As for the limits of the diesel pumps being at 8 hours, there is no law of physics or rule of thumb in geology that things are back to normal after 8 hours. It’s arbitrary. And what if the generators are flooded by earthquake and tsunami? Nobody could have expected that? That sounds just like the bullshit we heard after 9/11. Anybody studying the matter could have expected these kind of events. Mega-Earthquakes are not just possible, they are a certainty. So are the tsunamis that follow them. A certainty.

Preparing a coastal nuke plant for only a 7.5 to 8.0 quake is just stupid. While it is possible to go for the life of the plant without a such an event or larger, multiply plants and overlap lifetimes and it becomes a certainty that you will have a disaster in excess of the design limits. Design limits that seem to be made by someone saying we cannot afford precautions for a quake 10 times the size (7.5 to 8.5) so let’s figure we will never have one that is greater than measured around here in the past 50 years.

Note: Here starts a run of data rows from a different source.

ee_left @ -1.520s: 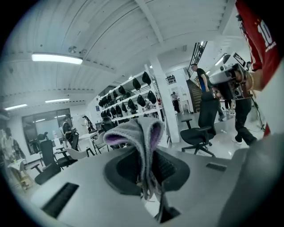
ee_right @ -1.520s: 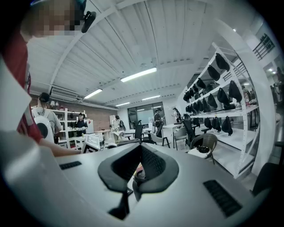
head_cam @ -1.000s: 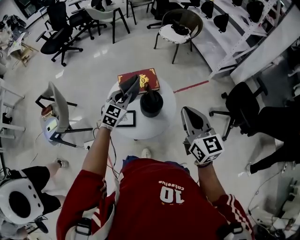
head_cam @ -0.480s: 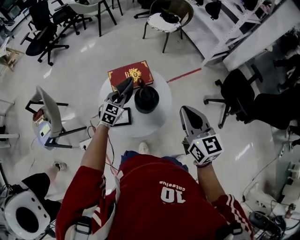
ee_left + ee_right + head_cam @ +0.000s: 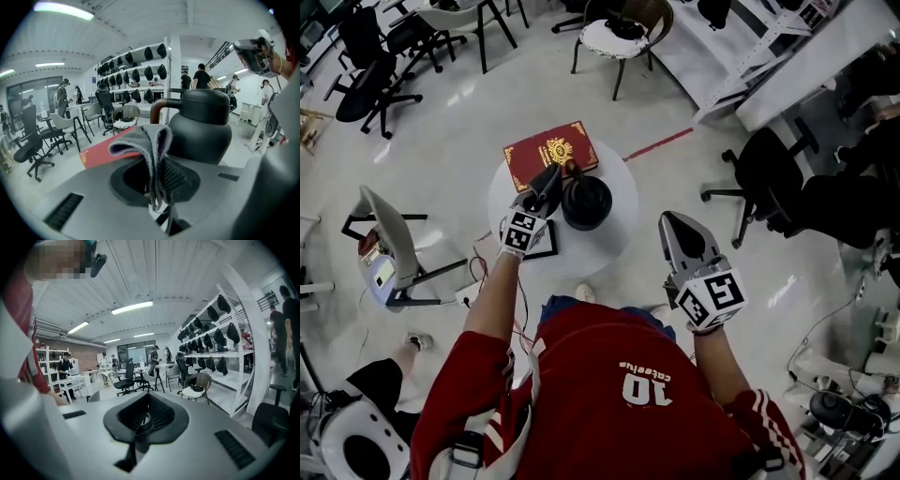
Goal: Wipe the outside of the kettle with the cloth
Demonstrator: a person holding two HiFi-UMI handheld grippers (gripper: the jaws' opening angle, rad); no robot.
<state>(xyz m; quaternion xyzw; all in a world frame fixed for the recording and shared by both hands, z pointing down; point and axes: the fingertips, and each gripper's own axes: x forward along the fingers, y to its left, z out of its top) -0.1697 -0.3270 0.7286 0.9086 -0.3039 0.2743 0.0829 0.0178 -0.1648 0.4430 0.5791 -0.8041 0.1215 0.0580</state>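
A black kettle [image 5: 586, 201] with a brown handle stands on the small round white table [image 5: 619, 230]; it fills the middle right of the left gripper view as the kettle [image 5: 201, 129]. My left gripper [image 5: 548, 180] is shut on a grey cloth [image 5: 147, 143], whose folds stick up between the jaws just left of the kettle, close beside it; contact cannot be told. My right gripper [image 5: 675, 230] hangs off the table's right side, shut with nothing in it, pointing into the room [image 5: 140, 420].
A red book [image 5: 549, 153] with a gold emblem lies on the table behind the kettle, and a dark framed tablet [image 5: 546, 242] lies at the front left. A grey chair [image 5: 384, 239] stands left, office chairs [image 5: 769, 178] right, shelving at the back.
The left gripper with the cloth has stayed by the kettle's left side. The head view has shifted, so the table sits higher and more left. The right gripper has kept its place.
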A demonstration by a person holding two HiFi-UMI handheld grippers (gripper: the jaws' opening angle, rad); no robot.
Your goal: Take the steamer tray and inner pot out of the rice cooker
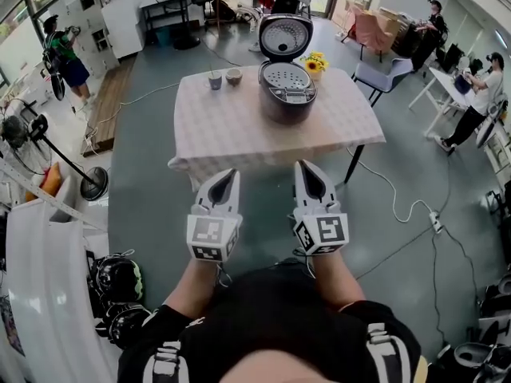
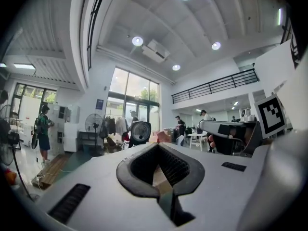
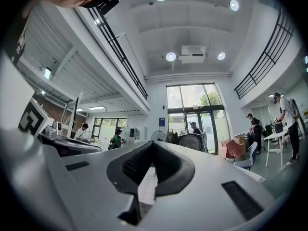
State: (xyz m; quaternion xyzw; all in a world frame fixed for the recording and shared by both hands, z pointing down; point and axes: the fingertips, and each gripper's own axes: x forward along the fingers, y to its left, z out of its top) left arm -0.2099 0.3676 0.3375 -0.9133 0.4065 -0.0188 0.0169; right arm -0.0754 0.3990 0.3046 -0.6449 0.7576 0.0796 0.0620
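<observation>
The steamer tray (image 1: 286, 76) sits in the top of the rice cooker (image 1: 287, 102), whose lid (image 1: 285, 36) stands open, toward the desk's (image 1: 239, 130) far right corner. Yellow flowers (image 1: 314, 64) stand just beside the cooker. A cup (image 1: 215, 80) and a small bowl (image 1: 233, 76) stand along the far edge to its left. Your left gripper (image 1: 229, 178) and right gripper (image 1: 307, 174) both have their jaws together on nothing. They are side by side off the desk's near edge, well apart from the cooker.
</observation>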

There is no reason to believe that had the plant been designed to be inundated with water and hit by a 9.5 quake that without human error this particular disaster would not have happened. But somebody realized that would cut into profits and a bunch of cowardly engineers went along with it.

The true believer probably believes it’s impossible for a modern reactor to breach the containment.

40 year old reactors of course have nothing like the modern containment vessels, so they are at much greater risk.

I give up - moonbats win.

:mad:

Sorry, when it comes to nuclear disasters, everybody loses. Nobody wins.

They guy is a liar if he says that a meltdown cannot bore through rock, concrete and steel. Which he seems to say. It certainly can happen. He argues that it cannot for this reactor. Hopefully he is right, but he is so full of errors that I don’t trust his opinion anymore than I trust yours.

Your honorable concession is graciously accepted.

So basically you say they should have anticipated a larger earthquake/tsunami, and I agree with you. But how does that invalidate the cite that the concrete and steel secondary containment should be sufficient to contain a full meltdown? They are unrelated topics. If you just don’t trust the engineers to have done any aspect of the design with enough caution then that’s your prerogative, but that’s your opinion based on emotion. If you have a cite regarding the containment not holding a meltdown then that would be more persuasive.

I’m not a “true believer”. I think nuclear may be a necessary part of our energy mix until better and cleaner technology comes on line, but that it’s currently preferable to something like dirty coal, which pollutes far more and kills orders of magnitude more people every year.

And do I have to repeat yet again that I never said it’s impossible to breach containment? The whole point of my post was that breach != meltdown sinking through the basement into the water table.

Just because a limited breach and radiation release is possible doesn’t mean you need to be unnecessarily alarmist and use insane hyperbole and strawmen to attack anyone who doesn’t absolutely agree with you 100%

I know you won’t, but can you stop this true believer crap? No one, least of all in this thread, is claiming that there is nothing that could cause a containment breach.

If the container was capable of being built that would withstand any earthly catastrophe, you’d still bitch if a meteorite hit it with enough force to cause another dinosaur extinction saying we should have anticipated such an event and planned accordingly.

How can you say “it certainly can happen”? Has it ever happened in before? Even with far shoddier construction, it didn’t happen at Chernobyl. It also didn’t happen at Three Mile Island.

From the Wikipedia article cited upthread, it seems experts are conflicted over whether it could theoretically happen, and most models and consensus are that it’s extremely unlikely. But that doesn’t make is post “full of errors”, unless you can actually bring a cite to this thread that contradicts his statement that the secondary containment at Fukushima is designed specifically to contain a full meltdown, or that it wouldn’t be successful at doing so.